# [SOLVED] NICs and XP SP3 No Connectivity Issues



## traucet (May 14, 2005)

I have been researching this for many hours. Since the install of SP3 I have problems upo restart with limited or no connectivity error on my internet connection. It seems that for some reason an MAC address is never resolved. I have 2 network adapters Linksys LNE100TX and on my Abit IC7-G there is a Intel PRO/1000 CT Desktop Connection Gigabit LAN. So , I get the issue with both cards. I tried repair, I tried uninstalling the driver and letting XP find and re-install the hard ware, I have tried 3 Cat5 cables, I have tried 3 different Coax cables to the modem. I have tried 2 different cable modems. Only thing left is the network adapters to which I can not seem to find any drivers that were released after XP SP3 was released. Well there is one from Intel for the adapter on the motherboard, but not from Abit. May try that one. Any suggestions out there?

Thanks in Advance,
Richard


----------



## johnwill (Sep 26, 2002)

*Re: NICs and XP SP3 No Connectivity Issues*

There is no change for NIC drivers for SP3. I've upgraded dozens of varied machines to SP3, and the drivers haven't changed.

*TCP/IP stack repair options for use with Windows XP with SP2/SP3.*

*S*tart, *R*un, *CMD* to open a command prompt:

In the command prompt window that opens, type type the following commands:

_Note: Type only the text in bold for the following commands._

Reset TCP/IP stack to installation defaults, type: *netsh int ip reset reset.log*

Reset WINSOCK entries to installation defaults, type: *netsh winsock reset catalog*

Reboot the machine.



Let's see this after the reboot.

Hold the *Windows* key and press *R*, then type *CMD* to open a command prompt:

In the command prompt window that opens, type type the following command:

_Note that there is a space before the /ALL, but there is *NOT* a space after the / in the following command._

IPCONFIG /ALL

Right click in the command window and choose *Select All*, then hit *Enter*.
Paste the results in a message here.

If you are on a machine with no network connection, use a floppy, USB disk, or a CD-RW disk to transfer a text file with the information to allow pasting it here.


----------



## traucet (May 14, 2005)

*Re: NICs and XP SP3 No Connectivity Issues*

Johnwill,

Thanks for the response. I did as you said, and here is the text.

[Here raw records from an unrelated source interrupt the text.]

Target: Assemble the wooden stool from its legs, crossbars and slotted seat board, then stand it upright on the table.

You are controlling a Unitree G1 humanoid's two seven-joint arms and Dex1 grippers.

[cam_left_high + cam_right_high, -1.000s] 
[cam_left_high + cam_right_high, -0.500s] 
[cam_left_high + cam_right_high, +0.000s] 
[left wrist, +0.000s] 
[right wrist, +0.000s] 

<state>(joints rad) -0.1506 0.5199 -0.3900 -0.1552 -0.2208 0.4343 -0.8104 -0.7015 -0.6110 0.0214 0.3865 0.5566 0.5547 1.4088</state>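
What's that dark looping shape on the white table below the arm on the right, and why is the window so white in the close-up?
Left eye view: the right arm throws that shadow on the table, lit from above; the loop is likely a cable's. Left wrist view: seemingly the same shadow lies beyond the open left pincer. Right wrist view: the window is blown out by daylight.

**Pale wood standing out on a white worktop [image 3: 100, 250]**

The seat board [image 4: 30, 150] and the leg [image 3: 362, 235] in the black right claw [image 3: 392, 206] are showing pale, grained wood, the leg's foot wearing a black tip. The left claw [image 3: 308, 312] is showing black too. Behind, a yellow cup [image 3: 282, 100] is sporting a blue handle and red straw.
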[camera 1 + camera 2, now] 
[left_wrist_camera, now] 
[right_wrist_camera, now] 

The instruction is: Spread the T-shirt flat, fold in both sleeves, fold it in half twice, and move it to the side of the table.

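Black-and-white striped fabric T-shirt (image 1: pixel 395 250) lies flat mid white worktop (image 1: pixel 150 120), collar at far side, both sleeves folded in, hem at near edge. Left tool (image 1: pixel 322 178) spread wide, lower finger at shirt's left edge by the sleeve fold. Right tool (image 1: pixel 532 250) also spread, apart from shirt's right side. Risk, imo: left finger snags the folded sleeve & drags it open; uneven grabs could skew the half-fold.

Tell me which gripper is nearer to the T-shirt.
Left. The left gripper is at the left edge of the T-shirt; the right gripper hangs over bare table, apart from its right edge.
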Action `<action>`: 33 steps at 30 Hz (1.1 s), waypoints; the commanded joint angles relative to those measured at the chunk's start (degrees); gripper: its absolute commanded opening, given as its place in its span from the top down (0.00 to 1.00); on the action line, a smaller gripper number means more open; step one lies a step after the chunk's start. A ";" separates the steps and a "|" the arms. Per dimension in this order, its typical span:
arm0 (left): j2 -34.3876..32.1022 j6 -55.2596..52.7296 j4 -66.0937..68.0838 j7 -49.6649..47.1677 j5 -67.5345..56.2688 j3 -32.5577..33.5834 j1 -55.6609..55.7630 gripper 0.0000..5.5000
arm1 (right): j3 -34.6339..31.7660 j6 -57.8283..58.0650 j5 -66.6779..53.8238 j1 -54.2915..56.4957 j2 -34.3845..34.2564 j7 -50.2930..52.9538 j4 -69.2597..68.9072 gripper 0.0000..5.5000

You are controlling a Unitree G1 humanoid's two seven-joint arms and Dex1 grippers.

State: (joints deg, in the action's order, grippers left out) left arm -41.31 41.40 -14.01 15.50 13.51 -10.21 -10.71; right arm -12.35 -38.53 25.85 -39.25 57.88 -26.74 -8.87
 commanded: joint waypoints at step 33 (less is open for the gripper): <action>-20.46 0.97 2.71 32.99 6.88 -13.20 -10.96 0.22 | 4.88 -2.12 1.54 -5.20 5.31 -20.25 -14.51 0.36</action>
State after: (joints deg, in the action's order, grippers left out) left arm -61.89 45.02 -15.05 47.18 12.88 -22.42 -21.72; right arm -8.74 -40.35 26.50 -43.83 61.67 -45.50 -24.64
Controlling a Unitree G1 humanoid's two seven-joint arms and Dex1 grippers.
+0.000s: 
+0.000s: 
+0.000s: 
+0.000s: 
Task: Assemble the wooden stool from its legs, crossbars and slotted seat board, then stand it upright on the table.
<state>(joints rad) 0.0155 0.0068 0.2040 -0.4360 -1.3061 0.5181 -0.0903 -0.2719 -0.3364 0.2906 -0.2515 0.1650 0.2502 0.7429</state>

Microsoft Windows XP [Version 5.1.2600]
(C) Copyright 1985-2001 Microsoft Corp.

C:\Documents and Settings\Ricky>ipconfig /all

Windows IP Configuration

Host Name . . . . . . . . . . . . : richard-514a26f
Primary Dns Suffix . . . . . . . :
Node Type . . . . . . . . . . . . : Unknown
IP Routing Enabled. . . . . . . . : No
WINS Proxy Enabled. . . . . . . . : No

Ethernet adapter Local Area Connection 2:

Media State . . . . . . . . . . . : Media disconnected
Description . . . . . . . . . . . : Linksys LNE100TX(v5) Fast Ethernet A
dapter
Physical Address. . . . . . . . . : 00-04-5A-83-B9-22

Ethernet adapter Local Area Connection 1:

Connection-specific DNS Suffix . :
Description . . . . . . . . . . . : Intel(R) PRO/1000 CT Network Connect
ion
Physical Address. . . . . . . . . : 00-50-8D-F5-A0-C7
Dhcp Enabled. . . . . . . . . . . : Yes
Autoconfiguration Enabled . . . . : Yes
Autoconfiguration IP Address. . . : 169.254.7.153
Subnet Mask . . . . . . . . . . . : 255.255.0.0
Default Gateway . . . . . . . . . : 169.254.7.153

C:\Documents and Settings\Ricky>

That was after I had updated the drivers. I realized that I did not mention that I only have the limited or no connectivity error after restart. If I leave the computer alone after an hour it seems to connect. Today I had a connection with the new drivers and I followed your instructions and received the text above, but waited hours and my connection never resumed. So, I restored it to yesterday before the drivers and waited until I had a connection and did the ipcofig /all while I had a connection. Here is that text.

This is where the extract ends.